Dear Fiend: The Letters of Stoves & Yumyum
A Note From the Editor

It is hard to describe the feelings of glee and dread that flooded my brain upon opening my e-mail that fateful day three months ago. James Thomson of Delacorte Press, a prestigious publishing house, wanted me to take on a most curious and exciting project: curating a collection of 34 years of correspondence between two of the world’s greatest (and most polarizing) writers, Halton Stoves and Tasty Yumyum. Their on-again, (mostly) off-again relationship has spanned both decades and continents, and fans of high literature are quite familiar with their infamous squabbling.

To say that the association these two writers have shared over the years is interesting would be an understatement of most massive proportions. Stoves and Yumyum have dominated the literary world in a way usually only seen in the arena of sports. Bjorn Borg v. John McEnroe. The Bruins and the Canadiens. Hulk Hogan slamming Andre the Giant.
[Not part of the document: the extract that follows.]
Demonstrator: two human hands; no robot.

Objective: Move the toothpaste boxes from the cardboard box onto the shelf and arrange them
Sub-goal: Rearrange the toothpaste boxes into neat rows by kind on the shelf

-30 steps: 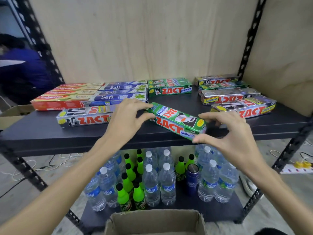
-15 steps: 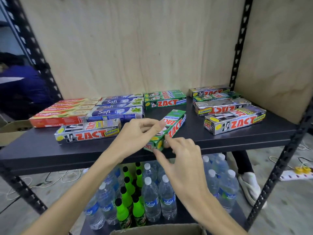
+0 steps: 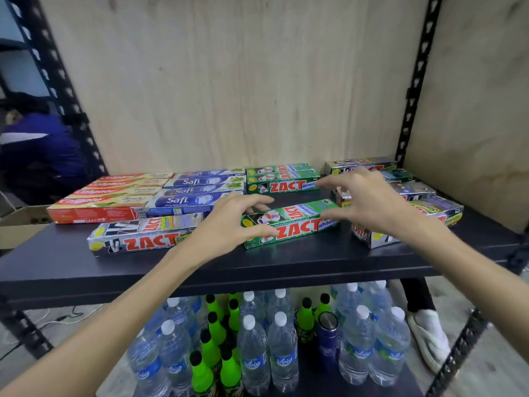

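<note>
A green ZACT toothpaste box (image 3: 297, 222) lies flat on the black shelf (image 3: 200, 270), near the middle and slightly askew. My left hand (image 3: 229, 222) pinches its left end, thumb on the front face and fingers behind. My right hand (image 3: 369, 202) touches the box's right end with the thumb, its fingers spread above. Behind it is a stack of green ZACT boxes (image 3: 282, 179). Red Colgate boxes (image 3: 106, 196) and blue Safi boxes (image 3: 197, 190) lie at the left, and a silver ZACT box (image 3: 143, 236) lies in front of them. The source cardboard box is out of view.
More silver ZACT boxes (image 3: 423, 207) lie at the right, partly behind my right hand. Water bottles (image 3: 282, 348) and green bottles (image 3: 209, 365) fill the lower shelf. A person in blue (image 3: 37, 156) is at the far left, above a cardboard box (image 3: 17, 222). Plywood backs the rack.
The green ZACT box was turned from lengthwise to crosswise and set down on the shelf. My right hand moved from its near end to its right end.
</note>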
Yet, one would be remiss to not mention that despite their stylistic differences and oppositional lifestyle choices, these two literary giants were as close to being two eloquent peas from the same pod as the writing world has ever seen (or read). Scholars have, for years, discussed the symbiotic, parasitic nature of their work. Stoves’ A Discourse on the Modern Bar Stool would probably never have existed without Yumyum’s Bartender, Six More Please (and make it snappy). Yumyum could never have penned Steers in Clothing in Los Alamos without Stoves’ incendiary classic Two Well-Dressed Sheep Walk into a Brothel. Their respective careers have careened forward and back, to and fro, from rags to riches and back again (although, to be fair, only Yumyum truly started in rags). I can even recall nodding in agreement with my third-year English professor whenever he would proclaim “Without Yumyum, there is no Stoves, without Stoves, there is no Yumyum, and without either, there is no God.”
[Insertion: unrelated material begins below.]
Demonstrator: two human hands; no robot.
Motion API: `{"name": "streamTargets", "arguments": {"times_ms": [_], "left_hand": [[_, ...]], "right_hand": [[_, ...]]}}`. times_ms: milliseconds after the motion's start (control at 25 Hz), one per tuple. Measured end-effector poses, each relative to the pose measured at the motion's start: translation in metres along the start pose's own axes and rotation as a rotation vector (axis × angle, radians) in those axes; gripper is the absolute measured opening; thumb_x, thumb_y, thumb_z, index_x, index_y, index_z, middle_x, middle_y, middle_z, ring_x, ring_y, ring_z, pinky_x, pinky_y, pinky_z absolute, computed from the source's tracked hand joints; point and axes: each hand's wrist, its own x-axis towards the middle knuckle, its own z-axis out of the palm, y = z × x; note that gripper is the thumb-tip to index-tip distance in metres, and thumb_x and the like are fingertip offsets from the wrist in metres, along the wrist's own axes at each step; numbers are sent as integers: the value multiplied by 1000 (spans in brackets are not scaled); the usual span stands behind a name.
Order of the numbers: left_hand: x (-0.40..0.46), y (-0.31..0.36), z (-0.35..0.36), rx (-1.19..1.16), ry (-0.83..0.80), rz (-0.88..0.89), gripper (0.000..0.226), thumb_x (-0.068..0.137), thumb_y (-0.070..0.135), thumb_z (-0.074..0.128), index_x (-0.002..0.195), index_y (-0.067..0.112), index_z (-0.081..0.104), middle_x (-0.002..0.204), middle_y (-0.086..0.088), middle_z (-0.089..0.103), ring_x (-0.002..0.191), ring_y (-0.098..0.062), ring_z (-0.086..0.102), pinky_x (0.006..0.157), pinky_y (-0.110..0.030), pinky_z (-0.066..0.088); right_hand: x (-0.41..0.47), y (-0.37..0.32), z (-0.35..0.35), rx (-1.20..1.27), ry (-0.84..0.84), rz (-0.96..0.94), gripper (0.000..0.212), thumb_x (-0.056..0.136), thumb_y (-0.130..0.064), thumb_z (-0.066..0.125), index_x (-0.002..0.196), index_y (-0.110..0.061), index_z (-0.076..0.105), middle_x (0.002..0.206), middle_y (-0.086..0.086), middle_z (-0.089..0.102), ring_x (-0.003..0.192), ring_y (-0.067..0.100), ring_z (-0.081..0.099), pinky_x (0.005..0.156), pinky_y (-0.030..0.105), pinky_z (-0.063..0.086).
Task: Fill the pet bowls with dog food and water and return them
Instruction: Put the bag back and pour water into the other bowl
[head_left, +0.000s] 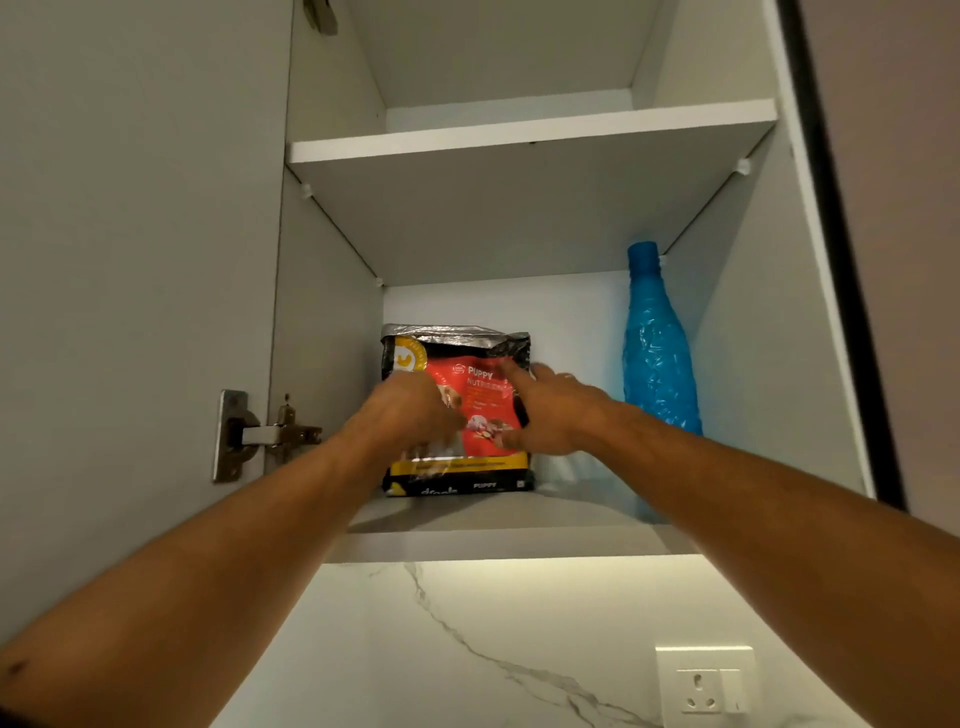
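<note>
A red, black and yellow bag of puppy food (467, 358) stands upright on the lower shelf (519, 512) of an open wall cupboard. Both my arms reach up to it. My left hand (402, 415) is blurred and lies against the bag's left front, fingers toward it. My right hand (550, 408) is at the bag's right edge, index finger stretched across the front and thumb low on the front. No pet bowls are in view.
A blue textured plastic bottle (657, 353) stands at the right of the same shelf. The upper shelf (519, 135) is bare. The cupboard door (130, 260) hangs open at left with its hinge (260, 434). Below are a marble wall and a socket (704, 686).
</note>
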Motion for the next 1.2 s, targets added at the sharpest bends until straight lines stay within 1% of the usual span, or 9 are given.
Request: {"name": "streamTargets", "arguments": {"times_ms": [80, 160, 240, 400, 560, 640, 760, 960, 1200], "left_hand": [[1, 32, -16, -170, 138, 91, 40, 94, 45, 66, 109, 7, 69, 93, -3, 70, 80, -21, 68, 61, -27, 53], [4, 68, -27, -250, 280, 206, 59, 94, 54, 61, 132, 9, 60, 121, -11, 68, 104, -28, 67, 79, -33, 54], [10, 101, -30, -340, 336, 264, 72, 94, 61, 56, 146, 13, 47, 143, -14, 58, 125, -32, 59, 96, -40, 50], [24, 165, -16, -592, 230, 265, 92, 91, 68, 55, 158, 13, 24, 160, -14, 39, 140, -34, 47, 105, -43, 47], [30, 211, 18, -711, 78, 208, 104, 88, 71, 56, 161, 12, 12, 162, -16, 35, 142, -35, 45, 106, -43, 46], [40, 225, 34, -743, -6, 154, 101, 86, 68, 61, 158, 13, 16, 157, -14, 40, 138, -34, 49, 101, -43, 47], [60, 235, 50, -794, -116, 87, 92, 84, 57, 72, 151, 14, 25, 148, -12, 46, 129, -33, 54, 98, -43, 48], [81, 235, 69, -893, -72, 69, 74, 79, 45, 79, 136, 12, 45, 129, -11, 62, 111, -28, 65, 85, -37, 53], [71, 225, 60, -966, -70, 82, 69, 79, 45, 76, 133, 14, 47, 119, -7, 62, 99, -22, 65, 65, -28, 50]], "right_hand": [[-13, 16, -17, -52, 304, 67, 92, 90, -60, 56, 159, -25, 7, 158, 13, 33, 144, 38, 32, 119, 59, 22], [-22, 31, -29, -8, 566, 220, 84, 94, -58, 50, 159, -20, 12, 162, 14, 27, 150, 39, 21, 121, 59, 12], [-29, 44, -29, 185, 654, 362, 88, 94, -56, 53, 159, -17, 9, 164, 17, 20, 151, 39, 18, 122, 57, 12], [-38, 70, -3, 404, 667, 511, 103, 86, -60, 64, 159, -18, 4, 162, 16, 19, 149, 38, 21, 121, 54, 19], [-34, 82, 4, 629, 621, 559, 111, 79, -57, 75, 157, -20, 5, 154, 14, 34, 141, 36, 37, 117, 52, 32], [-33, 86, 6, 748, 569, 598, 110, 79, -54, 77, 156, -21, 6, 150, 14, 40, 135, 35, 45, 112, 53, 40], [-32, 91, 13, 693, 455, 647, 111, 82, -54, 73, 157, -19, -1, 152, 15, 36, 135, 35, 46, 112, 53, 40], [-25, 98, 20, 680, 383, 691, 111, 82, -46, 76, 156, -20, -2, 149, 19, 36, 133, 39, 48, 110, 56, 42], [-28, 98, 15, 714, 422, 673, 105, 80, -50, 77, 154, -18, 9, 145, 16, 43, 126, 36, 54, 106, 52, 47]]}}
Upon deciding that I was the man for the job, Thomson sent me 86 boxes of correspondence, letters written on bar napkins, postcards from the farthest corners of the globe, damning reviews and heartfelt apologies. Stoves and Yumyum have both gone on the record as saying they are not at all friendly, yet some of these exchanges show evidence that, in a different time, under vastly different circumstances, these two geniuses may well have been brothers, willing to fight to the death to defend the safety or honour of the other.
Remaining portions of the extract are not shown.